Now, the big question is: how does this apply to you as a couple?

Celebrate The Good, Minimize The Bad

Since we see what we expect to see, it’s important to make sure that what you expect are the best parts of your relationship. The problem is that the bad almost always outweighs the good in our minds. Because we have this inborn negativity bias, we often let the good times pass without comment while the bad times hit us like a ton of bricks.

That’s why it’s so important to celebrate the good times in your life. Not “acknowledge.” “Celebrate.” Sure, people in a happy, loving relationship can take their partners’ pride in them for granted. But even in the happiest, schmoopiest of relationships, nothing feels better than to get that little burst of validation from someone you love. It’s lets them know that you see what they’ve done and you want them to know, without a doubt, how proud you are.

That’s why it’s good to celebrate life’s little victories; it reaffirms that you appreciate your partner’s accomplishments, just as they appreciate yours.
Yeah, it can feel cheesy to make a big deal out of, say, finally nailing that recipe that’s been giving you trouble. It brings to mind ever Baby Boomer who’s ever complained about kids getting participation trophies for just showing up.
“Way to devalue real accomplishment. Asshole.
Love you!”

But there’s legitimate value in making a fuss over even relatively small accomplishments. Those little celebrations can actually be more important to a successful relationship than simply being the rock they can rely on when shit goes down. Yes, supporting your partner during the bad times is important. Being one pillar of their support system is like the first aid of your relationship. You’re staunching the bleeding and stabilizing the patient. However, that’s all you’re doing… relationship triage.  Cheering your partner on and being cheered on in turn, on the other hand, is what helps heal the relationship.

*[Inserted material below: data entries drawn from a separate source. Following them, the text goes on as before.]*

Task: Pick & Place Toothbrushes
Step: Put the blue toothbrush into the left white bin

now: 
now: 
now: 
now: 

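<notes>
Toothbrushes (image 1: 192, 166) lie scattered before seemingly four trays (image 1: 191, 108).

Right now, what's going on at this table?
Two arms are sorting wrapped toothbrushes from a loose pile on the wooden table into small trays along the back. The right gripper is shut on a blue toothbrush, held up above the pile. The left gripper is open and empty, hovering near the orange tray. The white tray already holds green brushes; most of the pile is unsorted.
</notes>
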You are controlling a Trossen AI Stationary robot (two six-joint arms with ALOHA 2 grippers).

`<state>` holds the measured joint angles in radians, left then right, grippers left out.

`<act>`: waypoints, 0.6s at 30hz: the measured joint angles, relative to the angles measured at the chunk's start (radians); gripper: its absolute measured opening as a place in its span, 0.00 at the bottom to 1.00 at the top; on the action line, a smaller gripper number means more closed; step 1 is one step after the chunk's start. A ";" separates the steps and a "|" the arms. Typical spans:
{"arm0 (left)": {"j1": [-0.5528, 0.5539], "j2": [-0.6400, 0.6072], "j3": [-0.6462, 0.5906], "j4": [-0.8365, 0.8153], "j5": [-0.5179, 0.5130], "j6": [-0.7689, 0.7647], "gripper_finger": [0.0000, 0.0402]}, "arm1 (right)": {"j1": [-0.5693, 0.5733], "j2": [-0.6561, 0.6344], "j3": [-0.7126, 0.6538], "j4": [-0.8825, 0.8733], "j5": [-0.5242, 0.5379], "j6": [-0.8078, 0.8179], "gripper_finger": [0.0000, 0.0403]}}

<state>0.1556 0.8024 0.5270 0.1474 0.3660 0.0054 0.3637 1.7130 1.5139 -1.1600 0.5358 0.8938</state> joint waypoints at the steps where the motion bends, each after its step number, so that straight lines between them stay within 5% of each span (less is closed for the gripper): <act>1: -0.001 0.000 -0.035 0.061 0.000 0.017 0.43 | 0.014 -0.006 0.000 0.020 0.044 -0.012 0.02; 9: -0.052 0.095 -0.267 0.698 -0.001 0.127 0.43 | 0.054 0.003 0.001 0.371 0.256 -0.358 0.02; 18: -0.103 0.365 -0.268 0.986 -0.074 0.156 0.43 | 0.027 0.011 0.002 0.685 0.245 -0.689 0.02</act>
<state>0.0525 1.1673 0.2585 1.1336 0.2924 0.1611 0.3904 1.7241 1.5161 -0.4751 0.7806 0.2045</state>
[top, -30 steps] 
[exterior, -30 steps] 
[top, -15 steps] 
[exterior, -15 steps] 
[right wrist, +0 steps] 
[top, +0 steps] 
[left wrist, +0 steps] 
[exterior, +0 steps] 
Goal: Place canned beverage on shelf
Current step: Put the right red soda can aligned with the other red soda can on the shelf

Knowing that somebody sees the little things we’ve done, who knows what they mean to us and thinks that it’s great that we’ve achieved it? That’s a warm fuzzy feeling that makes us feel closer than before. And most importantly: celebrating those little moments is fun. Fun doesn’t become any less important when you’re in a relationship than when you’re dating. The more fun you have in your relationship as a couple, the more it strengthens your connection, your commitment and your intimacy.

So when you or your partner have some good news, overcome some obstacle or reach a goal at work, celebrate a little. It doesn’t have to be a giant production; a little reward or minor indulgence is all you need. Your celebration might be a nice foot massage or an extra glass of wine. It might even just be getting excited and asking for all of the details so your partner can feel like the conquering hero as they relive the moment.

The way you celebrate is ultimately less important than the fact that you do it and make it a habit. That becomes part of the programming of your relationship.

Affection Makes The Difference

While we’re on the subject of making sure our partners know how we feel, it’s also important to demonstrate our love and affection for one another. It’s one thing to assume that our partners know that we care for them, but it’s another to show it.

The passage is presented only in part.